Gint Aras (Karolis Gintaras Ukauskas) was born in Cicero, Ill. to immigrants displaced by World War II. He attended the University of Illinois in Urbana/Champaign and earned his MFA from Columbia University. To support his writing, he has worked as a hearse driver, fast food guy, hotel houseman, pasta cook, actor and delivery man. He currently teaches English and Humanities at Morton College and lives in Oak Park, Ill.

LitChat-DonnaCarrick

Donna Carrick

On Friday, November 6, guest host will be Donna Carrick, author of three novels, all of them self-published. Donna’s most recent novel,The First Excellence, follows Fa-ling, a young, adopted Canadian Chinese woman on a journey into the heart of mainland China where she was born. While traveling through Zhuang province with a group of Canadian couples adopting Chinese babies, Fa-ling encounters murder, kidnapping, political intrigue and organ theft.

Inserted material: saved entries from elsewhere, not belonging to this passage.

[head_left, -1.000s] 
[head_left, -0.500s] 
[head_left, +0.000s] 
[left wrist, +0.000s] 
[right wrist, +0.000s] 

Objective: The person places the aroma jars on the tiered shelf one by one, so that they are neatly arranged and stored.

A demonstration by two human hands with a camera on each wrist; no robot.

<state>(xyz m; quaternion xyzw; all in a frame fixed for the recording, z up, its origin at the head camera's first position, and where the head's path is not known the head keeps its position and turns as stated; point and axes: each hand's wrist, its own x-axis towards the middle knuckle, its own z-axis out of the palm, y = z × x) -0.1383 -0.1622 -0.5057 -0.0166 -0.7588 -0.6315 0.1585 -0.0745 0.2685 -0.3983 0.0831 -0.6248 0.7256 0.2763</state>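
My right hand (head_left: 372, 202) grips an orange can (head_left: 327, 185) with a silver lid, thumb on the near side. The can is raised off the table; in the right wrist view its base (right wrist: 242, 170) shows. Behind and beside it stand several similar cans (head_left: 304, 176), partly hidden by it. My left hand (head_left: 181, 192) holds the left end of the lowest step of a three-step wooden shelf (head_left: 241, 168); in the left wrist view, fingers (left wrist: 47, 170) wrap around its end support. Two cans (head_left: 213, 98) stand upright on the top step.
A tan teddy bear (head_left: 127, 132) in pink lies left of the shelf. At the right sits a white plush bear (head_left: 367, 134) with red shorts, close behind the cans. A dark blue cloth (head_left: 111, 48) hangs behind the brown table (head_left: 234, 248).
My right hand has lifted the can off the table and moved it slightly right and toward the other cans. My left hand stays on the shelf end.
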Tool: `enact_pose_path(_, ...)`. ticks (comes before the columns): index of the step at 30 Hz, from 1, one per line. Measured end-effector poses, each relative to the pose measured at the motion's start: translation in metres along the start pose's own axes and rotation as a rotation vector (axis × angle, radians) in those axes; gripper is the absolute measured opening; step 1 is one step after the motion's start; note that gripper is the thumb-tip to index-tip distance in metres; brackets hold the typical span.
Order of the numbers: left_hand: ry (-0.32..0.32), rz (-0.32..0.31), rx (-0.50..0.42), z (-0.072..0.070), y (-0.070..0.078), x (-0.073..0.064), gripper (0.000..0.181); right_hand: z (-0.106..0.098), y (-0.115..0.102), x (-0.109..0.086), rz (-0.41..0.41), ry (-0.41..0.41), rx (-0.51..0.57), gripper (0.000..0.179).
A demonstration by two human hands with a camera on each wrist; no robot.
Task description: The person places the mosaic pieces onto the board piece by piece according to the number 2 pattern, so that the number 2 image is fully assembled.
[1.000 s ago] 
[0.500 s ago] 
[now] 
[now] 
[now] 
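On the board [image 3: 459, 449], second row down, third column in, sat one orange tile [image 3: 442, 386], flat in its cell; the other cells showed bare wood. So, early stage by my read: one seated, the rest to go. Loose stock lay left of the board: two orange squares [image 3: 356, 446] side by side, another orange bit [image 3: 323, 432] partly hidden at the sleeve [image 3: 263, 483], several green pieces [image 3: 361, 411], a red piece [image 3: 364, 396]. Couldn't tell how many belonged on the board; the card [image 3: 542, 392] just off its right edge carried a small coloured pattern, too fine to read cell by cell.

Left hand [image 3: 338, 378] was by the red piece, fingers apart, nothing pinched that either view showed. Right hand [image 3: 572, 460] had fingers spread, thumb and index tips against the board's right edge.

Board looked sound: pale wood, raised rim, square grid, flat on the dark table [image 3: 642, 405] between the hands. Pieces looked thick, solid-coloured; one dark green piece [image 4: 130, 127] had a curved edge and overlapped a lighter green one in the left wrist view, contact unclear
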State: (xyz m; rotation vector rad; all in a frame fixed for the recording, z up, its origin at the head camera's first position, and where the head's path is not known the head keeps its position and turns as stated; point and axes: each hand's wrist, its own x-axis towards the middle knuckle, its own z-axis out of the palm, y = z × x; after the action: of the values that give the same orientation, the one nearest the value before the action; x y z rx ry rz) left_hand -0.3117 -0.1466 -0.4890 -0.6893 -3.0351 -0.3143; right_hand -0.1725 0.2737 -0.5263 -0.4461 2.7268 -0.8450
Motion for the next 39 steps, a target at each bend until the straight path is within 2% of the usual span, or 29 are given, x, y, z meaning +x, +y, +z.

Donna grew up in Canada’s military and now resides in Southern Ontario with her husband Alex and their three children.  Along with their beloved family pets, the Carricks spend most of their free time in Ontario’s north country.  The First Excellence draws on her experience in adopting a child from China.  Here other two novels are Gold And Fishes and The Noon God.